* [REQUIRED ACTION] The listing below contains a span that opens with the line containing "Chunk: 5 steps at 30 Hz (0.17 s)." and closes with the line containing "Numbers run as". Return that span exactly.

* [DATA IN THIS EXERCISE]
=== Section Start ===
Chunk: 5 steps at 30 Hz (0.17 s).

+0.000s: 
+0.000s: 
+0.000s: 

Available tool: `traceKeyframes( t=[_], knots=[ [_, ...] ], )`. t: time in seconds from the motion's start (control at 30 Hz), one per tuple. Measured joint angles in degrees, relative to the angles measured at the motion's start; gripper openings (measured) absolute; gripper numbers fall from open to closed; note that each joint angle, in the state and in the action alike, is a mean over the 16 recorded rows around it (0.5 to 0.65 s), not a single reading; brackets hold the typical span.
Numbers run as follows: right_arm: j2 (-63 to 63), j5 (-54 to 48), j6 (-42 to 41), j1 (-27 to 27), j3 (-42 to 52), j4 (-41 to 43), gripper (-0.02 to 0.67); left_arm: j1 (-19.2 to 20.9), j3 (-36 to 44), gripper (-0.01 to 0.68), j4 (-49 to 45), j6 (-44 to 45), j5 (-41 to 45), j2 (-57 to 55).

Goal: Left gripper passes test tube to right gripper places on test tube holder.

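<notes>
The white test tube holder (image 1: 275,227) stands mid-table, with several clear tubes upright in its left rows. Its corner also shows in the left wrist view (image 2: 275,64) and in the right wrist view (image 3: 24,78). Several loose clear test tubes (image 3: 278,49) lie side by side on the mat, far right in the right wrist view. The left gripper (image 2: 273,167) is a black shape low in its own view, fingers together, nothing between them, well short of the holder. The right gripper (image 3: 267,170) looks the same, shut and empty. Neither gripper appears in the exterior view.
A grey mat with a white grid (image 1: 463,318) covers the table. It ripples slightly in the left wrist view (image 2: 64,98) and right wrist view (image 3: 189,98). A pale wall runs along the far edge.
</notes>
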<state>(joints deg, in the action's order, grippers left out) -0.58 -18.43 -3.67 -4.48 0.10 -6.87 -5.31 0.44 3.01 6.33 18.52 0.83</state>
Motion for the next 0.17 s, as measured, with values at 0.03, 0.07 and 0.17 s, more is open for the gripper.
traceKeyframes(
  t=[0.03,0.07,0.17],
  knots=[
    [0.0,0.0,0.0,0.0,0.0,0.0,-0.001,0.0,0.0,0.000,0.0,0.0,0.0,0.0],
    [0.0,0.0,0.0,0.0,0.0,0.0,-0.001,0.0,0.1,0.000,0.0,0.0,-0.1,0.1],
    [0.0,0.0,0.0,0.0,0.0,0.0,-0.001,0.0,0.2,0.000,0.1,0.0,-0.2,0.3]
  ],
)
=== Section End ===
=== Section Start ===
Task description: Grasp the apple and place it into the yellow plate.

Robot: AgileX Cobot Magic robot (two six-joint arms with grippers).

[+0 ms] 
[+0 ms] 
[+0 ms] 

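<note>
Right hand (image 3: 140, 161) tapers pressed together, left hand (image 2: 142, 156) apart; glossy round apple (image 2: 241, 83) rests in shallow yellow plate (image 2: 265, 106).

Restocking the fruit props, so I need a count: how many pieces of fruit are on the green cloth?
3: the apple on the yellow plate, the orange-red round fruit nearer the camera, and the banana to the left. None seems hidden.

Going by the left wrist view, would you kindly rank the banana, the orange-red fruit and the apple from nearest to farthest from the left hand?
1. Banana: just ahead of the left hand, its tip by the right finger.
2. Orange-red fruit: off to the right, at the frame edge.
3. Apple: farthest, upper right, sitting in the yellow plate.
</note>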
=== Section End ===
* [ANSWER TO THIS EXERCISE]
Chunk: 5 steps at 30 Hz (0.17 s).

+0.000s: 
+0.000s: 
+0.000s: 

Available tool: `traceKeyframes( t=[_], knots=[ [_, ...] ], )`. t: time in seconds from the motion's start (control at 30 Hz), one per tuple. Measured joint angles in degrees, relative to the angles measured at the motion's start; gripper openings (measured) absolute; gripper numbers fall from open to closed; note that each joint angle, in the state and in the action alike, is a mean over the 16 recorded rows around it (0.5 to 0.65 s), not a single reading; brackets hold the typical span.
Numbers run as follows: right_arm: j2 (-63 to 63), j5 (-54 to 48), j6 (-42 to 41), j1 (-27 to 27), j3 (-42 to 52), j4 (-41 to 43), gripper (-0.02 to 0.67); left_arm: j1 (-19.2 to 20.9), j3 (-36 to 44), gripper (-0.01 to 0.68), j4 (-49 to 45), j6 (-44 to 45), j5 (-41 to 45), j2 (-57 to 55).

That completes the output for this exercise.